Avec Bykov et Khomutov, le canton se découvre une ambition dont il se croyait incapable. Les cœurs chavirent. Fribourg la catholique voit ses rues se parer de drapeaux à la faucille et au marteau. Même l’évêque Pierre Mamie parle hockey durant ses prêches à la cathédrale. Avec son toit bas et sa tribune principale si proche des joueurs, la patinoire de Saint-Léonard est un chaudron. Tout un peuple vit pour son équipe, qui atteindra à trois reprises la finale des play-off, entre 1992 et 1994, sans pourtant jamais réussir à la gagner. Une plaie toujours béante.
En quasi-faillite
Gottéron va connaître ensuite des périodes plus compliquées, frôlant la faillite en 2006, avant de remonter la pente grâce au soutien de l’économie régionale et de ses grands acteurs, comme la Banque cantonale fribourgeoise (BCF) ou l’entreprise de distribution d’électricité Groupe E. La patinoire Saint-Léonard est rebaptisée la BCF-Arena, ce qui fait grincer quelques dents chez les supporters.
La patinoire Saint-Léonard, rebaptisée «BCF-Arena».
PETER KLAUNZER
Ces dernières années, les offres du club n’ont cessé de s’agrandir, l’infrastructure de la patinoire se retrouvant dès lors inadaptée. Billetterie et restaurants ont pris place dans des annexes provisoires à l’extérieur. «Nous sommes arrivés au bout du chemin», reconnaît le directeur général de Gottéron, Raphaël Berger. A la suite d’un long feuilleton politique, les travaux de rénovation ont commencé au mois de février.
Chantier spectaculaire
Devisé à 85 millions de francs, le chantier promet d’être spectaculaire. L’enceinte sera rénovée petit à petit, restant ouverte tout au long de l’ouvrage. La patinoire sera agrandie, sa hauteur passant de 21 à 30 mètres. Sa capacité sera montée de 6500 à 8500 spectateurs; le nombre de places de restauration de 900 à 1300. L’inauguration est prévue pour l’été 2020.

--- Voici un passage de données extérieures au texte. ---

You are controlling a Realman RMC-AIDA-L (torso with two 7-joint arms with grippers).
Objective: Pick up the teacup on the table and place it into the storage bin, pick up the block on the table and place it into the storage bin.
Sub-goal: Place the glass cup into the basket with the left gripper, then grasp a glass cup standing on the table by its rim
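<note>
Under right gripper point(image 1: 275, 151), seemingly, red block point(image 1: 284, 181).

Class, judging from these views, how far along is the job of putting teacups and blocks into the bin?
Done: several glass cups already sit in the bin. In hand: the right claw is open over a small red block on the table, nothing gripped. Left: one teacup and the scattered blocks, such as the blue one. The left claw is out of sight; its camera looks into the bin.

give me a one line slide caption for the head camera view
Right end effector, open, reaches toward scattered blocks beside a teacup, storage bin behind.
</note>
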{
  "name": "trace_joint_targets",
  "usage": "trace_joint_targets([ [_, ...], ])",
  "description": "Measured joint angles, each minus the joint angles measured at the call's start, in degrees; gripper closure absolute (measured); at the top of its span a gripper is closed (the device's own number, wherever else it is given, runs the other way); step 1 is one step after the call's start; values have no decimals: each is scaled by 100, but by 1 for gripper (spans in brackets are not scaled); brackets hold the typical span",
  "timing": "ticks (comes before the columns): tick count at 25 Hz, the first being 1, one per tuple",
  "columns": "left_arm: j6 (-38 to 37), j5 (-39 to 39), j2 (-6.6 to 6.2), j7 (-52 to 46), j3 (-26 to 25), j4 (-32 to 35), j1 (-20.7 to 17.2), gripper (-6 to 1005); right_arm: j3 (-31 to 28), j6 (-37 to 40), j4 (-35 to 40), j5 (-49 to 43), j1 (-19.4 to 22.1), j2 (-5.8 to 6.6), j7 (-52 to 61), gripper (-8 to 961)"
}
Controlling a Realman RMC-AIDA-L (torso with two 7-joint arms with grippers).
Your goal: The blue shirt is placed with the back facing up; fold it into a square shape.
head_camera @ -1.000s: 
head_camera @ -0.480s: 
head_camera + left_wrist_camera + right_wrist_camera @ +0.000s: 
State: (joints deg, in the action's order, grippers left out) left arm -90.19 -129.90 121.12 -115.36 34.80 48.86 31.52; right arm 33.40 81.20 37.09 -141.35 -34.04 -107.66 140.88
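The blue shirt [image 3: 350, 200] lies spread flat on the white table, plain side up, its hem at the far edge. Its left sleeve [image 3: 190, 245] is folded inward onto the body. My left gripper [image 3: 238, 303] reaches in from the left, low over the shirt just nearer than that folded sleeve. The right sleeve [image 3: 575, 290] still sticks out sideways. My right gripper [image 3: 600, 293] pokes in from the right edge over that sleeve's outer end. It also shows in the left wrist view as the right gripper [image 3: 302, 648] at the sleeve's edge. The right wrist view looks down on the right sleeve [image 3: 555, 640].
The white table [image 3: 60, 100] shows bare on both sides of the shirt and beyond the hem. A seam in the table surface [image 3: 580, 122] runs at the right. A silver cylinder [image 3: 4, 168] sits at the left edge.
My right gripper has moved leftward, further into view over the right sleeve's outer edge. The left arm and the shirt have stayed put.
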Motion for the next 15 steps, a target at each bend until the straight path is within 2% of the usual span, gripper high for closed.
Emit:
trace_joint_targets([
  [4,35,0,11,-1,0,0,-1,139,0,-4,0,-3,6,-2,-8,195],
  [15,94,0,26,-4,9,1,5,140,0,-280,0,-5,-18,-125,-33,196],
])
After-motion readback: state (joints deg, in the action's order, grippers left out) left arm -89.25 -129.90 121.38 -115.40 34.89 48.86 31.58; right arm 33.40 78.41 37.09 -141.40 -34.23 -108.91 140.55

C’est comme dans une famille. Quand elle s’agrandit, elle s’installe dans un appartement plus grand. Mais elle reste une famille.
Raphaël Berger
«Avec cette patinoire, nous entrerons dans une nouvelle ère, promet Raphaël Berger. Nous pourrons offrir un produit correspondant à chacun, des familles aux partenaires VIP, venu assister à un spectacle.» Le directeur général se défend néanmoins de privilégier l’aspect commercial à l’âme du club. «C’est comme dans une famille, plaide-t-il. Quand elle s’agrandit, elle s’installe dans un appartement plus grand. Mais elle reste une famille.»
Pèlerinage au Gottéron
Pour preuve, au début de la saison, la direction du club a emmené l’équipe pour un pèlerinage en Basse-Ville. Ils se sont arrêtés aux Trois-Canards, la pinte de la vallée du Gottéron, non loin de la pisciculture, ainsi que sur le parking des Augustins, situé sur l’emplacement de la patinoire d’autrefois. Il y a bien sûr un peu de team building derrière cette démarche, mais le sentiment d’appartenir à une histoire est profond. Quand ils pénètrent sur la glace, les Dragons savent pourquoi ils ont la chair de poule quand ils entendent 6500 voix crier: «Ici, c’est Fribourg!»